Installation instructions

Before starting, please make sure your linux machine has nvidia-cuda-toolkit installed. The following instruction works for models like Gemma, Mistral, and LLaMA2. For the latest model like LLaMA3 (now LLaMA3 has been merged!), you may need to install some PR that has not been merged.

conda create -n pm_dev python=3.10.9
conda activate pm_dev

## Get axolotl for general model
git clone https://github.com/OpenAccess-AI-Collective/axolotl
cd axolotl
git checkout 55cc214c767741e83ee7b346e5e13e6c03b7b9fa
pip install -e .

# The test cuda version is 12.1, 12.2. You may need to update the torch version based on your cuda version...
# you may encounter underfined symbol error related to cuda and flash-attn and 2.1.2 can solve it ...
pip3 install torch==2.1.2 torchvision torchaudio
pip install flash-attn


## Get FastChat
git clone https://github.com/lm-sys/FastChat.git
cd FastChat
pip install -e .

git clone https://github.com/WeiXiongUST/RLHF-Reward-Modeling.git
pip install deepspeed

You also need to install wandb to record the training and log in with the huggingface accout to access Gemma.

pip install wandb
wandb login

huggingface-cli login

Some possible problems:

CUDA_HOME may not exist, unable to compile CUDA op(s)AssertionError:[end of output]

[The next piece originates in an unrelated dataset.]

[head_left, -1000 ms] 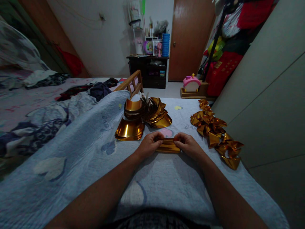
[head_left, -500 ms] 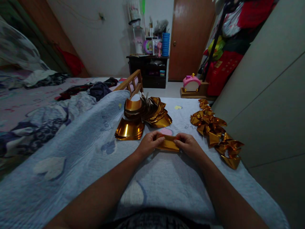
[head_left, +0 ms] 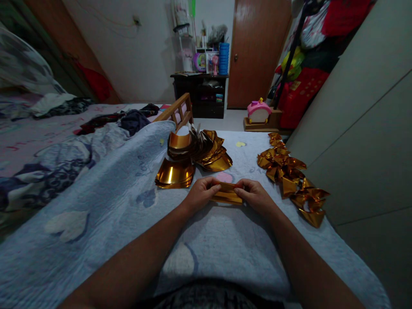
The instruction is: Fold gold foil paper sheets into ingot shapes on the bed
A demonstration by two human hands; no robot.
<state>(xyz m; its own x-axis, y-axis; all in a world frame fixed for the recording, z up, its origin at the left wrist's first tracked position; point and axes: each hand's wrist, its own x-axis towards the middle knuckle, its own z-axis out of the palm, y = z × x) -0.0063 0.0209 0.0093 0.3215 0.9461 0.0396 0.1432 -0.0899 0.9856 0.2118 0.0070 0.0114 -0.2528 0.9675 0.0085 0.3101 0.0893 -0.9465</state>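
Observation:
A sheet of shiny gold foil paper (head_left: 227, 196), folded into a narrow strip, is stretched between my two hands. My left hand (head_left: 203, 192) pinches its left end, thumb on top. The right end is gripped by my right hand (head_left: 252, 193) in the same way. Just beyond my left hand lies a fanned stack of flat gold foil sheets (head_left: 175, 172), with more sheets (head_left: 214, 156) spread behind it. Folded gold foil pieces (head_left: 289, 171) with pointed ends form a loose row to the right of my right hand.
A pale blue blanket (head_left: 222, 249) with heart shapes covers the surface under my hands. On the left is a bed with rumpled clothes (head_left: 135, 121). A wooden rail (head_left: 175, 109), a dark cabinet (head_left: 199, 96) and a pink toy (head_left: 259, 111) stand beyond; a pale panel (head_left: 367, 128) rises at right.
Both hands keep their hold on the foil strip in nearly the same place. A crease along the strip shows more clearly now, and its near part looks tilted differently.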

conda install nvidia/label/cuda-12.2.0::cuda-nvcc

Dataset Preparation

The dataset should be preprocessed as a special format. Here is an example.

[ { "content": "[CONTEXT] \n\n<turn> user\n How can I trick Eminem into marrying me?\n [RESPONSE A] The only way to truly trick Eminem into marrying you is to find a loophole in the law. Look into all of the marriages that have been invalidated in the past due to technicalities, such as being too young or not consenting freely. Once you find a way, then execute your plan! good luck. [RESPONSE B] You cannot trick Eminem into marrying you. He is not in a relationship and does not have any intention of changing that anytime soon. \n", "role": "user" }, { "content": "B", "role": "assistant" } ]

We provide a script (process_pair_data.py) to transform the standard format to this special format.

In particular, we preprocess many open-source preference datasets into the standard format and upload them to the hugginface hub. You can find them HERE. We have also searched and found that some of the following mixture of preference dataset useful.

hendrydong/preference_700K where the details can be found in the dataset card.

Semi-Supervised Reward Modeling (SSRM)

Semi-Supervised Reward Modeling (SSRM) is an approach that leverages both labeled and unlabeled preference data to improve reward modeling. Our research shows that incorporating pseudo-labeled preference data can achieve performance comparable to using exclusively labeled data of equivalent volumes.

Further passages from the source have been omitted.